Théodore Géricault, The Mutiny on the Raft of the Medusa.

“The Mutiny on the Raft of the Medusa,” Théodore Géricault.

Harvard Art Museums; © President and Fellows of Harvard College

Arts & Culture

An artist of his times, and ahead of them

4 min read

Harvard Art Museums’ exhibit ‘Mutiny: Works by Géricault’ engages with social issues

Young, passionate, and wholeheartedly engaged in the pressing social issues of his day, Théodore Géricault was not only one of the most influential artists of the Romantic period, he may be said to have prefigured modern art. Despite his short life — the French artist died in 1824 at the age of 31 — Géricault’s choice of materials and subject matter make him particularly pertinent to today’s media-savvy audience.

Although best known for his epic painting “The Raft of the Medusa” (now in the Louvre), Géricault also worked in lithographs and other easily reproduced media such as drawings in ink, graphite, chalk, and crayon, to share his work and extend his influence. Examples of these more intimate pieces, including several small and finely worked studies for the massive oil painting, now form the core of the Harvard Art Museums’ “Mutiny: Works by Géricault,” on view in the third-floor research gallery through Jan. 6, 2019.

The bulk of the pieces in the four-part show come from the museum’s own Grenville L. Winthrop collection, one of the most comprehensive of Géricault in America, according to curator A. Cassandra Albinson, Margaret S. Winthrop Curator of European Art.

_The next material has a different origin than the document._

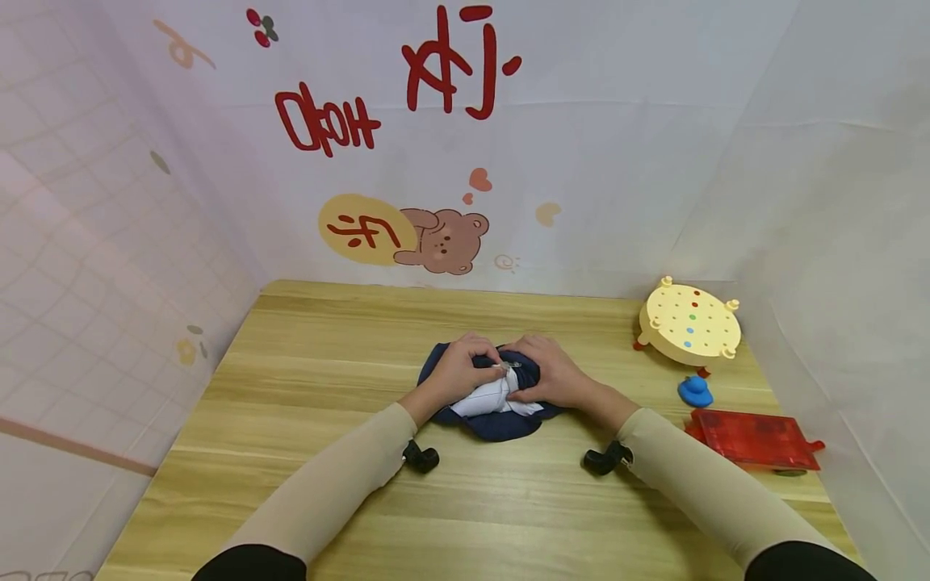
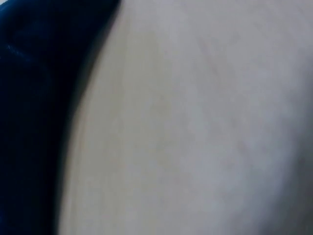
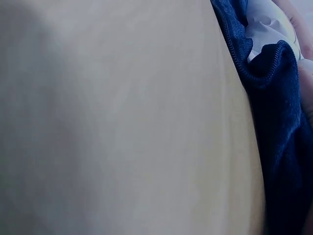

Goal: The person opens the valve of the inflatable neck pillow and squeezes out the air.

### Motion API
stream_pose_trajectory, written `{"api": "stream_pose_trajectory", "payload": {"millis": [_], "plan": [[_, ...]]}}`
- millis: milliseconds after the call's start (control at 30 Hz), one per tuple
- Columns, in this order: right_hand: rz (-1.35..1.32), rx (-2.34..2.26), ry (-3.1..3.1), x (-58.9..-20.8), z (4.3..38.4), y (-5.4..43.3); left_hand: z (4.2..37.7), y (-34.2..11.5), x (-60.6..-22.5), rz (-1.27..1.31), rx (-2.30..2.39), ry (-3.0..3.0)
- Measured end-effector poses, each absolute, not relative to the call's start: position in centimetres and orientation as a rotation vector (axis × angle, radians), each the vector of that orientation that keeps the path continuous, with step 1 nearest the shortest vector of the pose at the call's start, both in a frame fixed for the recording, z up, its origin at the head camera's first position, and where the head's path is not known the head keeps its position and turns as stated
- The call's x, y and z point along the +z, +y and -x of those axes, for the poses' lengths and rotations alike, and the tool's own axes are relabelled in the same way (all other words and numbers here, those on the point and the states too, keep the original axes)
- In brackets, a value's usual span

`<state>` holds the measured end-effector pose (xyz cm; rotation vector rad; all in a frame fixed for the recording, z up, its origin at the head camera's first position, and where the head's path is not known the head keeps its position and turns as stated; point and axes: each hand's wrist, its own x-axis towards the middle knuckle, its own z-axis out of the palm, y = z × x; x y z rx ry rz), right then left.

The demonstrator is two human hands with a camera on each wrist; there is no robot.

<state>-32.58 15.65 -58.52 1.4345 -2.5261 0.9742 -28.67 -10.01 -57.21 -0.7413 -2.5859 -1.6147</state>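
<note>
A dark blue cloth piece lies on the wooden table in the head view, with white material showing through its opening. Along the opening's edge runs a zipper, visible in the right wrist view. My left hand pinches the white material between thumb and fingers near the middle. From the other side my right hand grips the cloth, its thumb on the white part and its fingers over the blue. In the left wrist view only dark blue cloth and blurred table appear; the fingers are out of that view.
Toward the back right stands a pale yellow pegged toy with coloured dots. In front of it are a small blue hat-shaped piece and a translucent red box. Printed white sheets enclose the table at the back and sides.
</note>
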Motion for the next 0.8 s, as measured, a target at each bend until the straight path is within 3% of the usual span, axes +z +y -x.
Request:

“This is a great collection and also a great teaching collection,” she said. “You can pretty much tell a fairly comprehensive story of Gericault’s career just from the Winthrop collection.” To do this, the show is arranged roughly chronologically, with sections on the artist’s early life, “The Raft and England: Modern Death and Life,” “Printmaking and the Animal Spirit,” and “After Géricault.”

Albinson stands among the works she chose for “Mutiny: Works by Géricault.”

Photo by Olivia Falcigno

The core collection has been rounded out by pieces on loan from area collectors, many of whom likely learned about the artist from the Winthrop bequest, which came to Harvard in the 1940s. Although the lenders have chosen to remain anonymous, Albinson identified them as “people who have spent a lot of time at the museum. As collectors and scholars they were exposed to the riches of the Winthrop collection, and you see it in what they chose to collect themselves.”
With this show, another generation will come to know Géricault. In part that is because, along with Ewa Lajer-Burcharth,  the William Dorr Boardman Professor of Fine Arts, Albinson is teaching the undergraduate seminar “Romanticism Revisted: Géricault” this semester.  Albinson said young people seem to have a natural affinity for the work, with its “issues of social justice and issues of race.”

Although Géricault painted during a period of peace, the French Restoration, the horrors of war were never far away. For example, his “Return from Russia,” with a mutilated soldier leading a blinded colleague, recalls Napoleon’s ill-fated campaign in graphic detail, while the starving, desperate figures of “The Raft of the Medusa,” refer to a real-life tragedy brought about in part because of political corruption. (The Medusa’s captain was a Royalist political appointee who left his passengers to starve after the ship was grounded.) The painting’s inclusion in a recent Jay-Z and Beyoncé video highlights its continued relevance.

The painting’s pop culture moment also furthers one of the artist’s own aims. As he succumbed to illnesses, Géricault began working more with other artists —and increasingly in lithography, a print process that allowed a broader distribution of his work.

“For the last two years of his life, it allowed him to get his work out there and work with others in a more collaborative way,” says Albinson. The exhibit ends with a selection of works influenced by the artist.

Although it is unlikely that Géricault could have presaged the Carters, the idea remains. “I wanted to think about how he set up his own posthumous reputation,” says Albinson. “I hope to get people to see Géricault as I do — as someone who did push back against the norms.”